Oalane le dévisagea avec suspicion. Si le danger était au loin, pourquoi avait-elle besoin de veiller d'ici sur le village ? Elle se tourna vers les montagnes et réprima un frisson bien pire que ceux qu'elle avait eus jusqu'à présent. Les nuages dissimulaient les pointes acérées, comme si une entité refusait que qui que ce soit en bas puisse voir ce qu'il se passait sur son territoire. C'était peut-être le cas d'ailleurs, son peuple ignorait bien des choses sur les maelgons, les dragons maîtres des airs, mais ils étaient réputés pour leur ruse et leur puissance. Elle ne doutait pas une seconde que leur terrain de chasse était bien plus dangereux qu'en bas des montagnes.

Mais Tiolman éludait d'autres prédateurs, cela aussi elle le savait. Les bolerens et les kikerens représentaient également une menace. Surtout les seconds, qui pourraient aisément la débusquer dans son arbre grâce à leur agilité. Mais elle pressentait qu'aujourd'hui le chef des elrans n'accepterait pas un non comme réponse. Son regard longea le tronc, elle allait devoir se hisser haut avant d'attraper une branche. Comment le kaaran espérait qu'elle réussisse sans avoir de conseils ? Peut-être que la voir se ridiculiser était la punition ?
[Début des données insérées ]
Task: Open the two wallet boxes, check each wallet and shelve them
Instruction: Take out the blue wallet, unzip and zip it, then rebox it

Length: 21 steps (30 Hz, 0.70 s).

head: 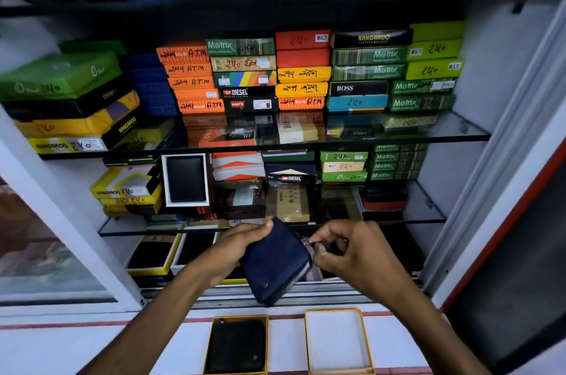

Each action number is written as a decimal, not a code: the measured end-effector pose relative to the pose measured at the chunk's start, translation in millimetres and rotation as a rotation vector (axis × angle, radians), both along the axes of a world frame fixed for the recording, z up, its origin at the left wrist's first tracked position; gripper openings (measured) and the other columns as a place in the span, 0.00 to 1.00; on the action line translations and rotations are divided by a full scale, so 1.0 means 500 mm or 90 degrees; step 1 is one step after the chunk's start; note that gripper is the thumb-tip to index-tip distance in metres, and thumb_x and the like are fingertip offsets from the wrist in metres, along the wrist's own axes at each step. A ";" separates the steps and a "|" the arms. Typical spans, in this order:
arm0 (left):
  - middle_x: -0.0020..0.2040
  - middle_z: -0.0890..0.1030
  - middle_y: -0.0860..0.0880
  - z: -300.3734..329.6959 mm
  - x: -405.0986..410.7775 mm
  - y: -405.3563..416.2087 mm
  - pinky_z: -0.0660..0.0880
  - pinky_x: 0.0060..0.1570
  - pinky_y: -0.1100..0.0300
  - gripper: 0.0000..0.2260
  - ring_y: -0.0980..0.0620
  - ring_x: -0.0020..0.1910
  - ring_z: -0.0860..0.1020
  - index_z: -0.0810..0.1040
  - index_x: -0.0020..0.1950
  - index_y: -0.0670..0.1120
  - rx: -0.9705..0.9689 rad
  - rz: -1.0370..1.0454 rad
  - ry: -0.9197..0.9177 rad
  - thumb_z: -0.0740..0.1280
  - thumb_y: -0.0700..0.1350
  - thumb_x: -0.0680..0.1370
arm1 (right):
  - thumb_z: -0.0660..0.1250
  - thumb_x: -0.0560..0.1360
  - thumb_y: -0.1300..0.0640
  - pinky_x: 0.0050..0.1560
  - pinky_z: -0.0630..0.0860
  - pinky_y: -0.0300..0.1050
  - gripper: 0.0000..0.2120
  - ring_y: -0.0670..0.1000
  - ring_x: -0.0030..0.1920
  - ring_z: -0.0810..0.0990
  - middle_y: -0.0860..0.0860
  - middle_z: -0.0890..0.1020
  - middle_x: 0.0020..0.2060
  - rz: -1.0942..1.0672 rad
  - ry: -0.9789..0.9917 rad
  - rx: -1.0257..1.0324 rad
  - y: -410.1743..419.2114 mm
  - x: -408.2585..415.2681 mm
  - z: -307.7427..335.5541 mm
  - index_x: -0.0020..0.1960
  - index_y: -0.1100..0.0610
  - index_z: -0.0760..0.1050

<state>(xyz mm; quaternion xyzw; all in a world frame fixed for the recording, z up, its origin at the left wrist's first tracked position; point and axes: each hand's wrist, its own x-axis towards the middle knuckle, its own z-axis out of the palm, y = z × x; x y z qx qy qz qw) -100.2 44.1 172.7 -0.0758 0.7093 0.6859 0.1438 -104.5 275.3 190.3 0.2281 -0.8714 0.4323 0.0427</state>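
Observation:
A dark blue zip-around wallet (275,264) is held tilted in front of the shelves. My left hand (235,249) grips its left side, thumb on the top edge. My right hand (352,255) pinches the zip pull (311,242) at the wallet's upper right corner. Below, on the white counter, an open yellow-rimmed box (211,344) holds a black wallet (237,345). To its right stands a second yellow-rimmed box (337,341), open with a bare white inside.
Glass shelves (453,129) ahead are packed with stacked wallet boxes in green, orange, yellow and black. A black wallet in a white open box (186,180) stands upright on the middle shelf. A sliding glass door (46,252) is at left, a white frame (505,160) at right.

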 end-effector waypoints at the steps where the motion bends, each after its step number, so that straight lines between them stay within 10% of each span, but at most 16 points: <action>1: 0.45 0.86 0.47 -0.002 -0.005 -0.003 0.74 0.46 0.57 0.15 0.49 0.45 0.82 0.85 0.44 0.45 0.028 0.057 -0.006 0.68 0.56 0.70 | 0.72 0.66 0.57 0.28 0.64 0.26 0.04 0.40 0.27 0.73 0.37 0.78 0.26 -0.022 0.021 -0.001 0.001 0.009 0.009 0.40 0.51 0.83; 16: 0.40 0.77 0.37 -0.017 -0.042 0.106 0.76 0.39 0.50 0.16 0.42 0.38 0.75 0.74 0.46 0.38 0.456 0.314 -0.277 0.51 0.44 0.82 | 0.68 0.68 0.52 0.42 0.78 0.42 0.08 0.46 0.47 0.79 0.43 0.86 0.41 -0.141 0.169 0.054 -0.080 0.033 -0.042 0.46 0.48 0.82; 21: 0.50 0.77 0.34 -0.034 -0.052 0.115 0.73 0.46 0.47 0.19 0.40 0.49 0.75 0.71 0.66 0.39 0.497 0.335 -0.257 0.50 0.46 0.83 | 0.68 0.72 0.52 0.44 0.76 0.39 0.07 0.45 0.46 0.76 0.41 0.85 0.44 -0.118 0.158 0.049 -0.062 0.021 -0.047 0.49 0.46 0.82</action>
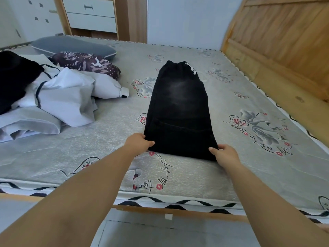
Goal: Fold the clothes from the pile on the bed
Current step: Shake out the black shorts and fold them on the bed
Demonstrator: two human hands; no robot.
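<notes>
Black trousers (179,111): left hand (138,142) and right hand (224,154) pinch near corners.

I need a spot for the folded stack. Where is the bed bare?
Bare mattress lies between the black trousers and the wooden headboard, and along the near edge left of the left hand. The clothes pile crowds the far left.
</notes>
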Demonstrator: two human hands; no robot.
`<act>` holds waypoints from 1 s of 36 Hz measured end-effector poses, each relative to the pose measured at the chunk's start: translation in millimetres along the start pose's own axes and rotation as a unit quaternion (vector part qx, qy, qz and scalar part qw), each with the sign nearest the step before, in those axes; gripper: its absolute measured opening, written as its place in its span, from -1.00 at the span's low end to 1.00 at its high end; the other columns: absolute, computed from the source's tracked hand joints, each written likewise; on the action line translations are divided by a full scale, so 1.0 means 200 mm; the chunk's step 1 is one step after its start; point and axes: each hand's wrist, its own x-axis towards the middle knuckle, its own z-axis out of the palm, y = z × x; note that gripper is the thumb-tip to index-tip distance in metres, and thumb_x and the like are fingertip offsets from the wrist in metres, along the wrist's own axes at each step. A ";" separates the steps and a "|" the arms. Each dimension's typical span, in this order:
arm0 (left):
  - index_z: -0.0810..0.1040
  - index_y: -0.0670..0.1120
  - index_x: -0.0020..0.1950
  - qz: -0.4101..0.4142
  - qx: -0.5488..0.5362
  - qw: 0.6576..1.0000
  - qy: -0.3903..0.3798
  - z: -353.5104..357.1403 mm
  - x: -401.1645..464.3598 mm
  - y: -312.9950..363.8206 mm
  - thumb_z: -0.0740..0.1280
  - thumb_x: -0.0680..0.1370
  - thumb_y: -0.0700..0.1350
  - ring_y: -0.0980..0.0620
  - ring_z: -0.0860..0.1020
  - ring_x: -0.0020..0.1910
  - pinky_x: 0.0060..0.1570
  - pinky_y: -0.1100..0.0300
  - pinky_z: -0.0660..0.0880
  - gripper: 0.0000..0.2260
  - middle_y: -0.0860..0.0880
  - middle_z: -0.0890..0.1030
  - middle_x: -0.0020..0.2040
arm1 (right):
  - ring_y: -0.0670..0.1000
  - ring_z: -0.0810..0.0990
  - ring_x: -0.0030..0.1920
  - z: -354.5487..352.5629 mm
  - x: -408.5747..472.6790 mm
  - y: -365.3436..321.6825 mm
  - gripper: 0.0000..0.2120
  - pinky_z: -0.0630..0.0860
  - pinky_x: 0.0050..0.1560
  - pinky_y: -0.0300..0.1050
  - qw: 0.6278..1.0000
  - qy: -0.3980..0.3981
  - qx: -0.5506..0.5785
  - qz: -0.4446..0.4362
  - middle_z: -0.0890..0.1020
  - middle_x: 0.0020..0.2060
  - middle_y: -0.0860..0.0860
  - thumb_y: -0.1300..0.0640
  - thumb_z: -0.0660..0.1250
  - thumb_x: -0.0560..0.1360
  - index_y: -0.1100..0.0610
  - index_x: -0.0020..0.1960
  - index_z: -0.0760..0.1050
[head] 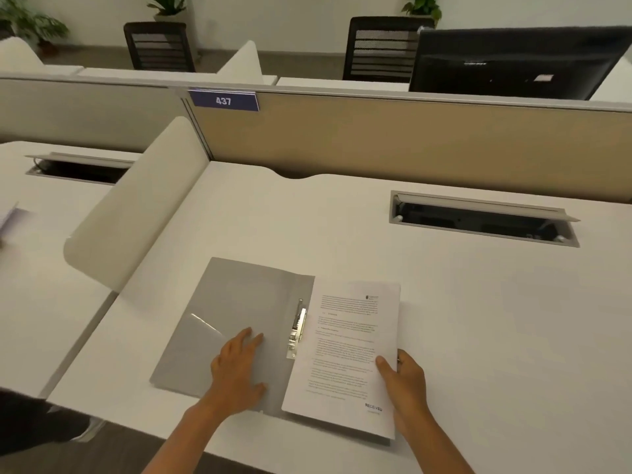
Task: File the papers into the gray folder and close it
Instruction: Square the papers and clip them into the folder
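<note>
The gray folder lies open on the white desk, near its front edge. A metal clip runs along the folder's spine. A stack of printed papers rests over the folder's right half, its left edge beside the clip. My left hand lies flat on the folder's left flap, fingers spread. My right hand grips the papers' right edge, thumb on top.
An open cable tray is sunk into the desk at the back right. A white divider stands to the left, a beige partition behind. A black monitor sits beyond it. More papers lie on the neighbouring desk.
</note>
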 end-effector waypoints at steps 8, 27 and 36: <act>-0.06 0.17 0.68 0.006 0.000 1.000 -0.009 0.03 0.01 0.01 0.49 0.47 0.20 -0.11 0.04 0.67 0.60 -0.16 0.14 -0.04 0.02 -0.07 0.70 | 0.00 0.73 -0.01 0.03 0.04 0.01 -0.83 0.65 -0.17 -0.17 1.000 0.002 -0.029 -0.010 0.73 0.04 -0.09 0.11 0.41 0.62 0.01 0.20 0.60; -0.07 0.17 0.69 0.009 0.027 1.000 -0.011 0.07 0.03 -0.02 0.46 0.47 0.27 -0.15 0.06 0.68 0.59 -0.16 0.18 -0.03 0.01 -0.08 0.71 | 0.00 0.71 0.02 0.09 0.04 0.01 -0.80 0.67 -0.06 -0.07 0.998 -0.009 -0.058 -0.010 0.71 0.09 -0.05 0.10 0.37 0.64 0.04 0.26 0.57; -0.07 0.16 0.69 0.003 0.031 0.999 -0.019 0.06 0.03 -0.01 0.46 0.48 0.27 -0.15 0.04 0.69 0.60 -0.15 0.16 -0.04 0.01 -0.08 0.71 | 0.03 0.67 -0.01 0.11 0.04 -0.04 -0.76 0.65 -0.09 -0.07 0.977 0.009 -0.209 -0.032 0.68 0.19 0.04 -0.02 0.33 0.64 0.05 0.26 0.49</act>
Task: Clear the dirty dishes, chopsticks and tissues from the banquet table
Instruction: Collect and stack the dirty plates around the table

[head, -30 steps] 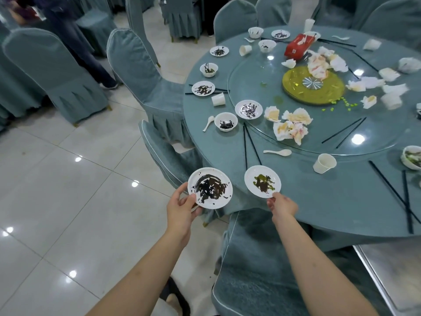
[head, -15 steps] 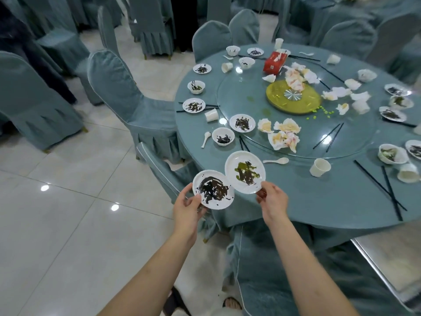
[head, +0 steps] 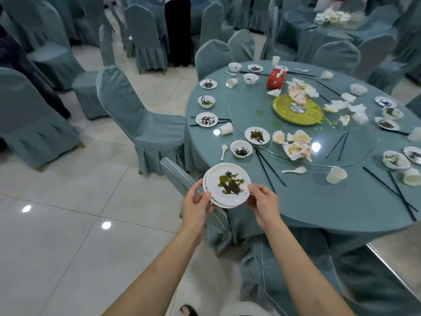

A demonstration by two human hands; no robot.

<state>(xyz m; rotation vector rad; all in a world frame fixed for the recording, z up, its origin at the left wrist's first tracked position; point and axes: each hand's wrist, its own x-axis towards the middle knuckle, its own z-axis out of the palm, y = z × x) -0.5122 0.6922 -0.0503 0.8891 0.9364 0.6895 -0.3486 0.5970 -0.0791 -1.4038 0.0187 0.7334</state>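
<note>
Fingers of my left hand (head: 197, 205) curl under the near-left rim of two stacked plates (head: 226, 185), thumb pressed on the upper rim, while my right hand (head: 264, 201) pinches the right rim, its fingers bent round the edge. Both plates are round, so they have no long axis; they sit nearly level, faces up, tipped slightly toward me, the top one smeared with dark green sauce. I hold them in the air just off the near-left edge of the table (head: 319, 208), above a covered chair (head: 182, 179). Beyond them on the cloth lie a pair of black chopsticks (head: 268, 166) running away from me, a white spoon (head: 293, 171) lying crosswise, and a paper cup (head: 336, 175) on its side. Farther off sit a dirty bowl (head: 241, 148), crumpled tissues (head: 296, 144) on the glass turntable, and a red box (head: 276, 77).
</note>
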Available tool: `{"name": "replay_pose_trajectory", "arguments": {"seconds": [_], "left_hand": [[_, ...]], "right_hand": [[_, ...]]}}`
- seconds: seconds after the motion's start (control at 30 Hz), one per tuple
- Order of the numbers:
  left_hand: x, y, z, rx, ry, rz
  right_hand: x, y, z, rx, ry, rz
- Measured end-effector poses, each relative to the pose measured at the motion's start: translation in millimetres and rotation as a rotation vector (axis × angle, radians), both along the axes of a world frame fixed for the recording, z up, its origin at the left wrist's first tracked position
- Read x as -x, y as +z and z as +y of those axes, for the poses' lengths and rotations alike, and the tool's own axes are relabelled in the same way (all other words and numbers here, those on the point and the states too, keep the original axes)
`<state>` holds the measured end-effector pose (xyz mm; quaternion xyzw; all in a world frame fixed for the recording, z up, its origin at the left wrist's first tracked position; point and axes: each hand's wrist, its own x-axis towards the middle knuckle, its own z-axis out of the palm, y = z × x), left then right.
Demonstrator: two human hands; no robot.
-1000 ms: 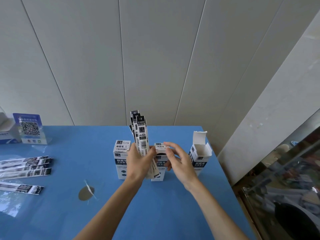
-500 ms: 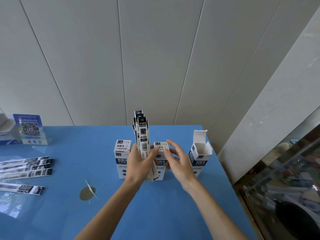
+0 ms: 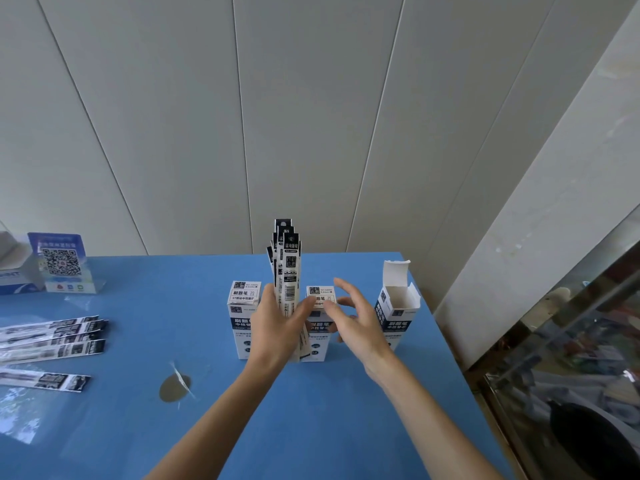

L'œil unique la fixait toujours, mais son sourire avait quitté ses lèvres. Non, ça ne devait pas être pour se moquer, sinon les autres elrans seraient venus eux aussi. Un pas la rapprocha de l'arbre qui paraissait gigantesque d'aussi près. D'autant plus avec l'objectif qu'elle avait. Sa main se posa sur l'écorce rugueuse quand elle articula :

— Et si je n'ai pas la force de monter ?

— Alors tu tomberas, déduisit-il sans une once d'inquiétude.

À nouveau, Oalane se tourna vers son chef. Elle chercha la moindre étincelle d'humour dans son expression, mais sans succès. Il avait juste énoncé une vérité. Mais ça ne changea en rien l'ordre qu'il lui avait donné.

Avec un soupir, elle éleva alors sa main pour crocheter une première prise dans le bois. Elle se tira vers le haut au moment où ses cuisses enserrèrent le tronc. Sa deuxième main trouva une aspérité à laquelle elle s'accrocha désespérément. À la troisième, un sourire soulagé lui étira les lèvres : ce n'était peut-être pas si compliqué. Les branches les plus basses se rapprochaient lentement d'elle à chaque effort pour tirer son poids. Elle allait s'en féliciter auprès de Tiolman, elle n'était finalement pas inutile ! Mais quand elle chercha le kaaran par-dessus son épaule, son cœur sombra dans son estomac. Elle déglutit en se collant le plus possible contre le tronc : le sol était déjà si loin. Elle avait oublié cette information.

Ses bras et ses cuisses se tétanisaient déjà, les tremblements devenaient incontrôlables. Elle se ravisa sur ce qu'elle voulait dire à Tiolman :

— Je vais tomber, qu'est-ce que je fais ?

— Si tu tombes, tu vas te faire mal, soupira-t-il, presque agacé.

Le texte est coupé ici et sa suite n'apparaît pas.